Classic Chanel scents reveal themselves through mists of aldehydes that always to my nose make a Chanel perfume smell high concept. They are tailored even when they are meant to be sexy, as is the case with Coco. The top notes are bright and brassy with ripe, fruity aldehydes, mandarin peel, and macerated raisins. These notes ignite as if flambéed.
A whiff of sweet liqueur fumes might remind some of a flambéed dessert involving raisins and oranges. These burn off quickly and disappear into a sensational floral heart composed of carnation, jasmine, and dried rose petal. And those spices! The clove and cinnamon sizzle…politely. Beneath, amber begins to radiate and glow. It is sweetly and not overly spicy, with a thin hint of leather.

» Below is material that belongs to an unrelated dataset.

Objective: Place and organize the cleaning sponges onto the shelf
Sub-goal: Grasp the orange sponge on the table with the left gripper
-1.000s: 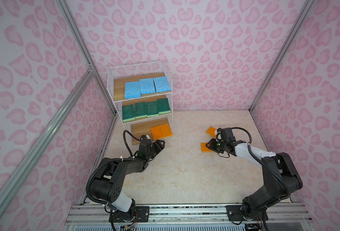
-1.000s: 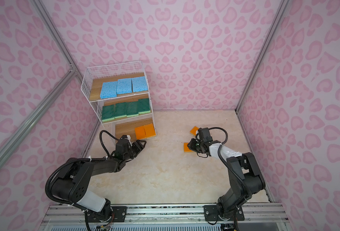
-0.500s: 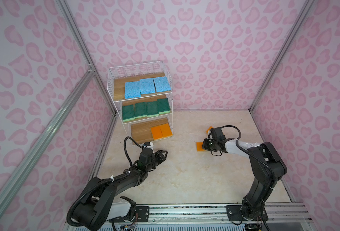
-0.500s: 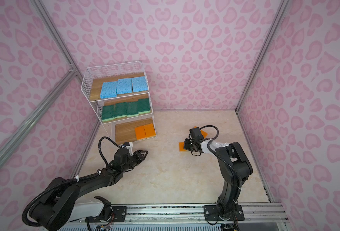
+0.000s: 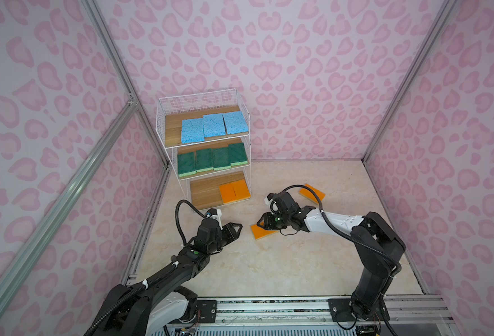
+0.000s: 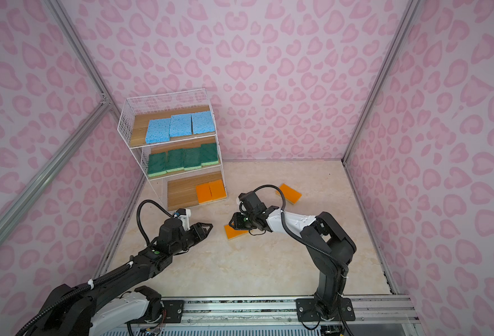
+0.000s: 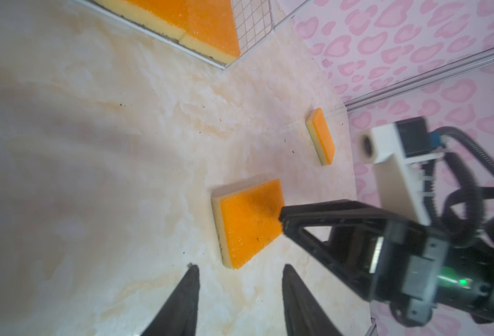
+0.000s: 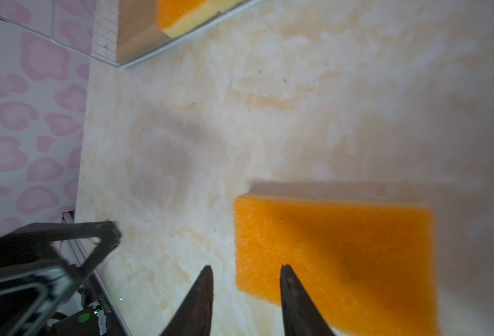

Coco was launched at the time when Yves Saint Laurent Opium, Estée Lauder Cinnabar, KL were the popular trend in the so-called Oriental fragrances. These opulent perfumes breathe a rush of hot spice over roses, carnations, vanilla, tonka bean, and amber. They are intense perfumes that rode the disco era into the Big Eighties.
Coco was the last of these scents, coming seven years after Opium and not, like Cinnabar (1978) or KL (1982), traveling Opium’s South China Sea trade route. Although taking cues from the citrus opening and central carnation accord of Opium and its sister scents, Coco confronted the trend with a wetter, fruitier approach and something—in EDT—burnished and metallic. Instantly, Coco made KL and Cinnabar seem like pressured conformists, while Coco finished off the trend with an elegance encrusted with Big Eighties gilt.
I have tried Coco in all its permutations, including a superlative dry-oil spray that is now long discontinued. Somehow, over the years, the distance between it and me disintegrated and it is now my winter staple, especially around Christmas when colder weather causes its ambery notes to melt and warm on the skin. Its lasting power is legendary—a spritz lasts a day and beyond.
I’ve read comments about Coco that would have it being a beautiful relic of a vanished age, a fragrant documentary of the Big Eighties. One dab of the parfum—it glows—will dispel that notion. The drydown is impossibly rich and alluring, with hints of leather and labdanum smoothed around the corners. Coco, unlike the other Orientals of its era, is a wordless scent. You simply stop and stare at its beauty.